Blimey. If that isn't Stockholm syndrome, I don't know what is.
Wouldn't surprise me if the Moleskine paper is less than 70 gsm - I've got some notebooks that claim to be 70 gsm, and the paper has a bit more heft to it than the very thin, soft paper in the Moleskines. I do quite like how nice the Moleskine paper is to flick through, but the amount of bleed is a bit much, so while I do buy a Moleskine monthly diary each year - useful layout, cover feels nice, price not ridiculous, the per-month notes pages (that I typically don't use) act as an ink bleed buffer - I'd be a bit less confident that their notebooks would work as well.
For notes, I buy whatever cheap ringbound A4/A5 squared 70+ gsm paper notebooks I can find on Amazon.

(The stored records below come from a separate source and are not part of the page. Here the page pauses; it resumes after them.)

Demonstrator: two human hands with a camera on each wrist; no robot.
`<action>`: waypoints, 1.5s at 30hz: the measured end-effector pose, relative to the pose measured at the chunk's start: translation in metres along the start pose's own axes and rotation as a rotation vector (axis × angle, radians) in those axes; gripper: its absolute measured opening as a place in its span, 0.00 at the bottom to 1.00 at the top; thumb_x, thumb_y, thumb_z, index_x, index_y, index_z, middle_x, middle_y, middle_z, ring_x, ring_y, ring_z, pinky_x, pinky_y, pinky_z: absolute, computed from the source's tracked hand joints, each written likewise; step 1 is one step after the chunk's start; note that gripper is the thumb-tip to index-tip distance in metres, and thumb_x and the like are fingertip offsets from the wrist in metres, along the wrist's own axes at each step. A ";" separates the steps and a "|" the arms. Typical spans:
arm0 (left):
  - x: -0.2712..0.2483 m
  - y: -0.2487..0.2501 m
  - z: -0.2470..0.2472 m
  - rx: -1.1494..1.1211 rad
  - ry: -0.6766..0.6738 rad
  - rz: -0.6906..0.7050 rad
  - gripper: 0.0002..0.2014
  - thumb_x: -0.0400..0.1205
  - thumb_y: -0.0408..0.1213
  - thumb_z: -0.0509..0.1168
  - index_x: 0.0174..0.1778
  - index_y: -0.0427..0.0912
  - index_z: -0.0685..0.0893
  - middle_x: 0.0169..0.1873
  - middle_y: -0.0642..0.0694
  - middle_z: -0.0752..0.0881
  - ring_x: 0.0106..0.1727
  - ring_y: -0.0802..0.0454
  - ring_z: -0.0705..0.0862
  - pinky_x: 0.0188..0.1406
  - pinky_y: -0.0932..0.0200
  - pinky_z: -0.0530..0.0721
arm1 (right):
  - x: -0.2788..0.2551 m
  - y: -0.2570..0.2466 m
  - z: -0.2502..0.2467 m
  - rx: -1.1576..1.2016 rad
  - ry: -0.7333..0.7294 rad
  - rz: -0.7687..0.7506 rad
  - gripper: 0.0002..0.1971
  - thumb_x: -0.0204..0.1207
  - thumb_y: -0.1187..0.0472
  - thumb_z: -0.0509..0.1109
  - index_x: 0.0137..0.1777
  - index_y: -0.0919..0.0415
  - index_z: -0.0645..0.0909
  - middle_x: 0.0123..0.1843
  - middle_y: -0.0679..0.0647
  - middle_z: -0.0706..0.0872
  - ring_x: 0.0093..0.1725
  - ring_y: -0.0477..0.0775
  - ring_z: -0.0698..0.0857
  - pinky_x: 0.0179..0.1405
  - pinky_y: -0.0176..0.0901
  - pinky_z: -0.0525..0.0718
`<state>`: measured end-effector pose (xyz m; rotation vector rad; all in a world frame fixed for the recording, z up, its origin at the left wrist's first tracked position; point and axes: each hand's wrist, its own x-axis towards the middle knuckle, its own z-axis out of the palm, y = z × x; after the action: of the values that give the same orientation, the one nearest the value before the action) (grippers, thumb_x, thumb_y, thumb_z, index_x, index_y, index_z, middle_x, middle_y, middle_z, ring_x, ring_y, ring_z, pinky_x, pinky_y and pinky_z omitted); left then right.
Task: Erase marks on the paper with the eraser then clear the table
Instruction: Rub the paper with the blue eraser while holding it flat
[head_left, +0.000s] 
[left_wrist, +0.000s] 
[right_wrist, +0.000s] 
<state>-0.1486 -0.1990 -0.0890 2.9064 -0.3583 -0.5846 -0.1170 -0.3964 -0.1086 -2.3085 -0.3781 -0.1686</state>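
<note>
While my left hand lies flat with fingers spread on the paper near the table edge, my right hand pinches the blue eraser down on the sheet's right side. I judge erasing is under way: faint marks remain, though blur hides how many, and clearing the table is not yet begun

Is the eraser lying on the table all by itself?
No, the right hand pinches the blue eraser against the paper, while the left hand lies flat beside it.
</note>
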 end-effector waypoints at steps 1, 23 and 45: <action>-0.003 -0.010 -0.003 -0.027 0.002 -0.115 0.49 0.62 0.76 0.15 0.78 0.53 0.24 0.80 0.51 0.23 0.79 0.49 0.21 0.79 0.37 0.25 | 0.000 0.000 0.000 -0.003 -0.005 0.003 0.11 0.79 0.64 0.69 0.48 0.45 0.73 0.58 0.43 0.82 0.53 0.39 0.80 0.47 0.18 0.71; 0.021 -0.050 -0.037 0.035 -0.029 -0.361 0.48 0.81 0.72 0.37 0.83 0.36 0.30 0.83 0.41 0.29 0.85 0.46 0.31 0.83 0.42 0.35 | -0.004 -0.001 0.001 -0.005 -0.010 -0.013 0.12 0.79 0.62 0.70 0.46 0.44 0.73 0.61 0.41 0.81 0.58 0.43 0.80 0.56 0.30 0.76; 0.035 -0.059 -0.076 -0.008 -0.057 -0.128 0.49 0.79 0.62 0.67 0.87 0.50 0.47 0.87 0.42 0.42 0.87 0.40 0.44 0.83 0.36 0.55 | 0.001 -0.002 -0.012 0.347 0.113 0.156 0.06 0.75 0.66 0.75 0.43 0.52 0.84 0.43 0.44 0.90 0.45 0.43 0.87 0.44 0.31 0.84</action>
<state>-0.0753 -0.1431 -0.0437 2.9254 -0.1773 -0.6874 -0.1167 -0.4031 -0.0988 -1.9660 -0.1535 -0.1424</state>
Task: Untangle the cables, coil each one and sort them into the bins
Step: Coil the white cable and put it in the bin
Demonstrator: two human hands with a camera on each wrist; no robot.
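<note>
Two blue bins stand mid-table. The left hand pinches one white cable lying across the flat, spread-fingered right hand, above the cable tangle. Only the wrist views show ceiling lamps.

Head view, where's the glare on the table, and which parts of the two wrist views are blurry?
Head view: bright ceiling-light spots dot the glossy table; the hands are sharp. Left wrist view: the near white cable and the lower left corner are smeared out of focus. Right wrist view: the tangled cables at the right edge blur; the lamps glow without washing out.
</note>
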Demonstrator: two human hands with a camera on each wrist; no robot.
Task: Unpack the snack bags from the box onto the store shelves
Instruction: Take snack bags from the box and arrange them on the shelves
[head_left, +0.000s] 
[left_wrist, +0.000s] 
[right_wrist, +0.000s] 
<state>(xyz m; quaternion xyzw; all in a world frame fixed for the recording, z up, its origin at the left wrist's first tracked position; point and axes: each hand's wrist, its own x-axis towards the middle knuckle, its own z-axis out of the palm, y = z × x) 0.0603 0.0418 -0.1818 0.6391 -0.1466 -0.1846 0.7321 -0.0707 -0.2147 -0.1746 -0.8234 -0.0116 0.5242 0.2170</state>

There are pens that write well on Moleskine but with good paper you can write with nearly any pen and it won't bleed/feather. Moleskine notebooks look and feel like they are high quality but the paper itself is very poor in quality.
That being said, If the pens one likes to use work well on Moleskine, there's no reason why a person shouldn't use it.
Leuchtterm, Clairefontaine, Rhodia, and Tomoe River are some examples of high quality paper. If you want something that's close but quite a bit cheaper Black and Red has some options that work well even with a flexible fountain pen.